Moses was parks commissioner for New York city for four decades up to the early sixties. Says Vidal, "After the Second World War he (Moses) built more than $2 billion worth of roads within the city. To do this he expropriated thousands of buildings, not all of them slums, and evicted tens of thousands of people who were left to fend for themselves. Moses's elevated highways shadowed and blighted whole neighbourhoods."
 
Vidal recounts that Moses was not satisfied even after having done this as "he had yet another Dream: exodus from the city to the suburbs, but only by car, for there were to be no buses or trains on his expressways "" just more and more highways for more and more cars, creating more and more traffic jams, while the once thriving railroads that had served the city went bankrupt." And as the "city became more desperate and congested," Moses's answer was "build more roads."
 
Thirty years on, Vidal's final comment remains startlingly relevant. Moses was "a lover of the automobile: 'We live in a motorised civilisation.' Energy crisis (the 1973 first oil shock has just come) unliveable cities, pollution "" none of these things has altered his proud dream." That dream is now rapidly declining in Europe, has started doing so in parts of America like California, but lives on in India.
 
One of the most high-profile road projects in today's India, the Gurgaon expressway to Delhi, has just fully opened to a fascinating scenario. Several years late and finally built at a multiple of the original cost, traffic on it from day one has exceeded the original estimate of optimum levels. There are massive traffic jams at toll gates along the road as car owners queue up to pay up and then zoom into Delhi in record time.
 
Once glitches about the odd amounts of toll payable (getting the change takes time) are straightened out and more motorists get pre-paid cards, these jams will ease but in just a few years the expressway itself will in all likelihood not be enough to carry all the cars, creating jams on it, not just at the gates but along the way. What is perhaps most telling is that there are too few crossovers. So people living on either side trying to do a quick dash are running into accidents.
 
Now let us take a quick look at what is happening in London. Mayor Ken Livingstone wants a cycling transformation of the city.

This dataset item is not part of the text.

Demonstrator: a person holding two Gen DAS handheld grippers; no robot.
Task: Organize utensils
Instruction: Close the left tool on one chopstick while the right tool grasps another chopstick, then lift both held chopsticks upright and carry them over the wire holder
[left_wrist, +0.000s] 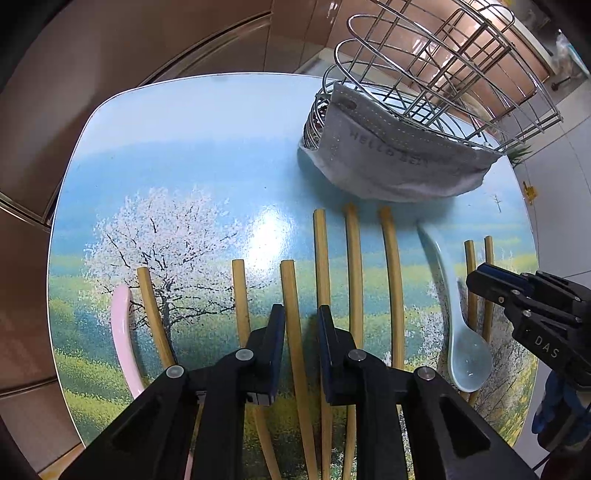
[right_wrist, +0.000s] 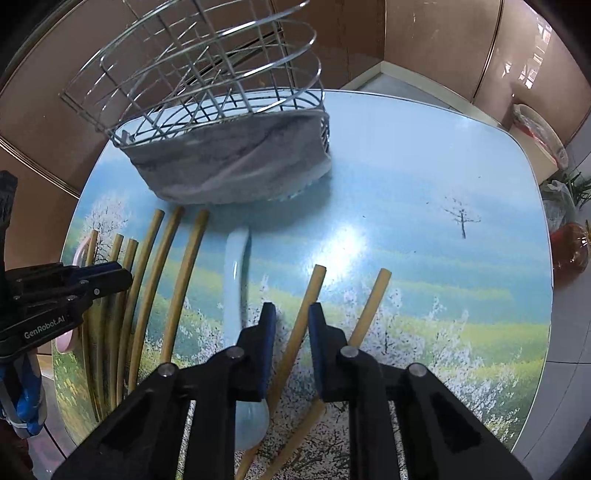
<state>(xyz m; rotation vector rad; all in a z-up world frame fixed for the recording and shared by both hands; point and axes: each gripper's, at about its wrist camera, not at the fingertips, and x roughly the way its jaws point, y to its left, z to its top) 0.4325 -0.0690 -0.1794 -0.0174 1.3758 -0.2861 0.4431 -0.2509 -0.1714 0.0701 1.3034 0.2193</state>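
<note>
Landscape-print table (left_wrist: 184, 147): a chopstick (left_wrist: 295, 332) lies between each released gripper's (left_wrist: 302, 317) jaws

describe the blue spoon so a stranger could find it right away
Start at the wire basket on the grey cloth. Just in front lies a row of bamboo chopsticks. The blue spoon lies among them: pale, glossy, curved, unlike the straight sticks.

A landscape-printed table (left_wrist: 221, 147) bears chopsticks (left_wrist: 354, 266), two spoons (left_wrist: 461, 339), and a cloth-wrapped wire basket (left_wrist: 399, 162).
</note>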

There are to be 12 cycling superhighways in and out of the heart of the city. A massive 400 million pounds is being devoted to promoting cycling. One of the elements is to have a free bike hire scheme, on the lines of the highly successful Velib scheme of Paris. The mayor wants an 80 per cent rise in cycling by 2010 in the city from 2000 levels.
 
London Cycling Campaign, in conjunction with Transport for London, the official transport authority, have recently come out with the second edition of a cycling route map for London and its surroundings. (The first edition was out in 2002, indicating that trying to push the bike in the heart of London is not a new fad after Al Gore opened everyone's eyes to the "inconvenient truth".) The map is distributed free. The cycling movement in Britain is of course not confined to London and its mayor with unconventional ideas. The government has announced a 140 million pounds plan to promote cycling in entire England.
 
Indian cities are routinely chopping down mature trees, which still have a long life ahead of them, to make way for road expansion. Some of the bigger ones have already built or are planning elevated expressways to ease traffic flow. These are being contemplated after flyovers or over bridges, often financed by the central urban renewal mission and which any Indian city worth its salt now has by the dozen, failed to reduce the traffic jams. It should be as clear as the bright daylight that the creator has blessed most of India with that flyovers, expressways, ground level or elevated, and widened roads not only do not solve traffic problems but make them worse.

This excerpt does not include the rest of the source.